PCMark 7 Build 1.0.4
Sandra 2012.SP1a(18.24):Processor Arithmetic、Processor Multi-Media
Sandra 2012.SP1a(18.24):Cryptography

Sandra 2012.SP1a(18.24):.NET Arithmetic、.NET Multi-Media
Sandra 2012.SP1a(18.24): Memory Bandwidth
Sandra 2012.SP1a(18.24): Cache and Memory

CINEBENCH R11.5
MediaEspresso 6.5:AVCHD>iPhone4(HW off)

3DMark 11 Build 1.0.2:3DMarks
3DMark 11 Build 1.0.2:Graphics

3DMark 11 Build 1.0.2:Physics
3DMark 11 Build 1.0.2:Combined
The Last Remnant

 オーバークロックしたA8-3870Kと定格動作のA8-3870KでPCMark 11のスコアを比較したが、その差はわずかで、3GHzから3.5GHzにクロックアップに見合うスコア向上ができていない。「Entertainment」と「Computation」ではスコアを伸ばした(ただし、これもクロックアップ分には遠い)が、逆にスコアを落とした項目もある。これは冷却効率が不足しているか、コア電圧が足りていない可能性がある。

 なお、このほかのベンチマークテストでは、クロックアップしただけのスコア向上が確認できた。オーバークロック設定においては、CINEBENCH R11.5のSingle CPUスコアが1を超え、Media Espresso 6.5によるトランスコード処理時間は約1分の短縮となった。

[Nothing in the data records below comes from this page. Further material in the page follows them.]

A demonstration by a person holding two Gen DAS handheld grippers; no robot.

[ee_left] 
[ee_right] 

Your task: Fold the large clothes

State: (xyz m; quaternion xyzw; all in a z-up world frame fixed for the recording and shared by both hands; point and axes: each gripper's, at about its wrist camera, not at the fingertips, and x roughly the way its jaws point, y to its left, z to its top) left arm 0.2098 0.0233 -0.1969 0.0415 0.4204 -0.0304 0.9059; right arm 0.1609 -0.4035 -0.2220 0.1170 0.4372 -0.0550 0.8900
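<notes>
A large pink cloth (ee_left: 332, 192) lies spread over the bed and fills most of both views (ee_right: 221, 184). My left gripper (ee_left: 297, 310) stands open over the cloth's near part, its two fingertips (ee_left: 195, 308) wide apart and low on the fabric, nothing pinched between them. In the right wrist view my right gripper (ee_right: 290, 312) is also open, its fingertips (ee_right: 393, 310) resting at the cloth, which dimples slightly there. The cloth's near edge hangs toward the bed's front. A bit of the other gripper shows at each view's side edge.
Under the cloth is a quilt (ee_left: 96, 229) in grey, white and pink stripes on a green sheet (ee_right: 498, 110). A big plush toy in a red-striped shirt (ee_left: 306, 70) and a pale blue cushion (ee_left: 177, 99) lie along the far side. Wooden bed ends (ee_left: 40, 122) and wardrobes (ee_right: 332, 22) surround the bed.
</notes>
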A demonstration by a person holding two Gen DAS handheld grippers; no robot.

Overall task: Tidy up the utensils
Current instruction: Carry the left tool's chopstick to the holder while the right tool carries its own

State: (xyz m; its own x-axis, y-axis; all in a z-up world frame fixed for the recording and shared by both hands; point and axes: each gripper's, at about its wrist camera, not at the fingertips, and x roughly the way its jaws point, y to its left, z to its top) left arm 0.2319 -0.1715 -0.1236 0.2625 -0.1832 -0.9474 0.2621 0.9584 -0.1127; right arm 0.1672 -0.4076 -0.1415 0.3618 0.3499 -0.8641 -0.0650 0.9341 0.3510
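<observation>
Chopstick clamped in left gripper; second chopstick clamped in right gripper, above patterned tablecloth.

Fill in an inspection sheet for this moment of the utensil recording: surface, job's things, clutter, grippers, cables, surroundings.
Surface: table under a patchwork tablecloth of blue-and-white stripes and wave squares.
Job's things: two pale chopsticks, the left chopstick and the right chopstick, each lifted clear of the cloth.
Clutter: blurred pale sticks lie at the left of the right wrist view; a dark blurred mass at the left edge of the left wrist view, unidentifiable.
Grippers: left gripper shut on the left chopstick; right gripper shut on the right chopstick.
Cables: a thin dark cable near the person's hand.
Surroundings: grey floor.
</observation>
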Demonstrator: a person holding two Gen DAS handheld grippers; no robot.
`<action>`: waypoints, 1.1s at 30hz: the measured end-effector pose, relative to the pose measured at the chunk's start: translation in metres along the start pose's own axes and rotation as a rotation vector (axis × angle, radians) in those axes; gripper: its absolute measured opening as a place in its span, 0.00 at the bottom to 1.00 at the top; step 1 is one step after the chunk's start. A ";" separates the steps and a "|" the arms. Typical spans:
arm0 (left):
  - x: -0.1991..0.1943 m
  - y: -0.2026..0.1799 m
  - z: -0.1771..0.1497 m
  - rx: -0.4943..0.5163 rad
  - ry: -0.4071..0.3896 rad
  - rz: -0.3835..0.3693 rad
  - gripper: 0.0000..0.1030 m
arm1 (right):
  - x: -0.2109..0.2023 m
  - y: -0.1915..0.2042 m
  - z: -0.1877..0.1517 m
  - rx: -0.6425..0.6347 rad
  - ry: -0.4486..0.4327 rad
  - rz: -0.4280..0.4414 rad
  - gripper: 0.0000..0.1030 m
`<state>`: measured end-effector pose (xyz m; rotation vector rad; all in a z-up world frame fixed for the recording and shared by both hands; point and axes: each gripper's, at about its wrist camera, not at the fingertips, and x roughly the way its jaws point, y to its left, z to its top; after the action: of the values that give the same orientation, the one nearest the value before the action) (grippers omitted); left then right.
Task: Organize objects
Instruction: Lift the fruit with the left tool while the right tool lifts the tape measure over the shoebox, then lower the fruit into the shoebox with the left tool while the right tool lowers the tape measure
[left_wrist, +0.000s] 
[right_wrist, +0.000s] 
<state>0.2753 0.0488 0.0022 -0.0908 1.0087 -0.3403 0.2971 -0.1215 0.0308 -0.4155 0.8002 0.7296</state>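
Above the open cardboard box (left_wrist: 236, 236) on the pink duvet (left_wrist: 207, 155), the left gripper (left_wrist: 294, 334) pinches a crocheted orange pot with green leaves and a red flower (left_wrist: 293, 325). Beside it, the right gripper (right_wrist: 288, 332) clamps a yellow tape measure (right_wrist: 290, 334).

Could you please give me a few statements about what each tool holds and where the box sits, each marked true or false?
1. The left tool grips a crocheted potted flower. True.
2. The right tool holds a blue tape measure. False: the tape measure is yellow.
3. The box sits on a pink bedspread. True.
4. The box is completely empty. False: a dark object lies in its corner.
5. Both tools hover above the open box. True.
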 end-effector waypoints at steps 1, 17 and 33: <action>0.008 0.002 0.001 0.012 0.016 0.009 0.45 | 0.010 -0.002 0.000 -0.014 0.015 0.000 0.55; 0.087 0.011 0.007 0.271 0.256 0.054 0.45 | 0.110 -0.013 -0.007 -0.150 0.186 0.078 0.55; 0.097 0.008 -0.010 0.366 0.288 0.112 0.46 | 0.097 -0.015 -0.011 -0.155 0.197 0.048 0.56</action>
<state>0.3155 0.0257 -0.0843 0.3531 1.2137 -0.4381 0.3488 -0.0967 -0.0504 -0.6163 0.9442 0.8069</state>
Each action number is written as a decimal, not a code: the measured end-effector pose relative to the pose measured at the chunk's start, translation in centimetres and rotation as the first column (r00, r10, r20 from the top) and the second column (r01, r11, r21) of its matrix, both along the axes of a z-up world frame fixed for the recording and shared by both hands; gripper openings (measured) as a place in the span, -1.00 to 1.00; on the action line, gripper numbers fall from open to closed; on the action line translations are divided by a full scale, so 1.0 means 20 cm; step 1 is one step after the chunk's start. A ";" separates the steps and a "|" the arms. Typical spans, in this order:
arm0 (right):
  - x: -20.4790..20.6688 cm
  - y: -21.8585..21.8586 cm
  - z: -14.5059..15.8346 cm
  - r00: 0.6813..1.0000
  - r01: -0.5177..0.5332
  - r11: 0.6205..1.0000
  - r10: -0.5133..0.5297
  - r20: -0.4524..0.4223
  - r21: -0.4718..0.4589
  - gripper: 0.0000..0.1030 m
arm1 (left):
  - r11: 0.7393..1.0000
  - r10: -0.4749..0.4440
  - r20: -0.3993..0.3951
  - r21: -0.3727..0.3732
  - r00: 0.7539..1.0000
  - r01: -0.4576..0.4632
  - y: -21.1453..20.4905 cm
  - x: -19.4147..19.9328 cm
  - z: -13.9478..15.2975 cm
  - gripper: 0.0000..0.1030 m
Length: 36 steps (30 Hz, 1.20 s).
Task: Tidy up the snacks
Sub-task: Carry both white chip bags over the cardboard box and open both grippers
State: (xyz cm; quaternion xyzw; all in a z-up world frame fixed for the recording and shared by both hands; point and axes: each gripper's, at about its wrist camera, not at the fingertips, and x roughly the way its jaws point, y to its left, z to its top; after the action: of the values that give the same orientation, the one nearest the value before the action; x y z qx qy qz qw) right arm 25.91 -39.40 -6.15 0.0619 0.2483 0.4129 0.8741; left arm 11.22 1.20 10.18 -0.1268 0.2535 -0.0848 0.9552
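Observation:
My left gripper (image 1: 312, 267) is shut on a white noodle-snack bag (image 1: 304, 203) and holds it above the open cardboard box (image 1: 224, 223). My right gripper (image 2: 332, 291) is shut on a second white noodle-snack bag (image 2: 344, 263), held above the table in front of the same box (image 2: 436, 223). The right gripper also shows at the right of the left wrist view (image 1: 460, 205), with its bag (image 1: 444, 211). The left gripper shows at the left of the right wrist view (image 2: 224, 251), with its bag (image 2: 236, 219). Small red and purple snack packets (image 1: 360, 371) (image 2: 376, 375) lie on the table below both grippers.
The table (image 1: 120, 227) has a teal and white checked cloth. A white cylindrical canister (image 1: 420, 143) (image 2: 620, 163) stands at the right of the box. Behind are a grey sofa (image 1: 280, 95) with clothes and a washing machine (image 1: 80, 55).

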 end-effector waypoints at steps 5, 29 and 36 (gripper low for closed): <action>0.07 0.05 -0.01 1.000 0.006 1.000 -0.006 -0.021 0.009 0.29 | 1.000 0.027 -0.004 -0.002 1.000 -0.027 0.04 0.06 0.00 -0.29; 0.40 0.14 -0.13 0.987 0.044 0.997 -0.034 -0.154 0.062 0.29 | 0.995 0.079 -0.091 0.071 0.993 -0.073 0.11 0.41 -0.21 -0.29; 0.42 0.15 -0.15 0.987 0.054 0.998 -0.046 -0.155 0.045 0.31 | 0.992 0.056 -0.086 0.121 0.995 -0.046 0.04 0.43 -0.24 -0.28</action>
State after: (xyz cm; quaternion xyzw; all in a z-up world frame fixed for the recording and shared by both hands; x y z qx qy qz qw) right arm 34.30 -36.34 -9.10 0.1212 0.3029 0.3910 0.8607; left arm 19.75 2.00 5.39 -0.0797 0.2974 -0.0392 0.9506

 GPUに関しても、3DMark 11のEntry設定における「Graphics」テストで300ポイント上昇し、The Last Remnantでフレームレートが向上した。ただし、CPU関連項目がクロックアップ比率に近い上昇を示すのに対し、GPU関連項目ではそこまでの向上でない。今回のオーバークロック設定においては、システムメモリに関してオーバークロックしていないため、ここがボトルネックとなっている可能性もある。

安くて遊べそうなLlano Refresh。でも課題は流通量

 100MHzほどCPUコアクロックを引き上げたA8-3870Kは、ごく普通のユーザーにとって100MHzクロックアップしたモデル以上の意味はない。ただ、実売価格はA8-3850と同じあたりに落ち着くようなので、特に理由がない限り、A8-3870Kを選べばいいだろう。

 一方で、オーバークロッカーにとってはLlanoのなかで最も面白いモデルだ。CPUとGPUがともにオーバークロックできるため、“遊びがい”がある。グラフィックス関連のベンチマークテストでスコアを伸ばすためには、システムメモリの動作クロックも考慮しなければならないだろう。システムメモリが関連してくるということは、FSBにも手を加えることになる。こうして、チューニングポイントが一気に増えて、しかもA8-3870Kという、ある程度上限が限られたCPUでバランスをとらなければならないという、オーバークロッカーには遊べるCPUといえる。

 ただし、AMDの製品ということで、供給量が気になるところだ。A8-3850で供給量が足りていないという状況において、“遊べるLlano”と多くのAMDユーザーが期待をしたところで、入手できなければ不満が募るだけだ。AMDには入手したいと思うユーザーに行き渡るだけのボリュームを時期を逃さす供給してくれることを切に願いたい。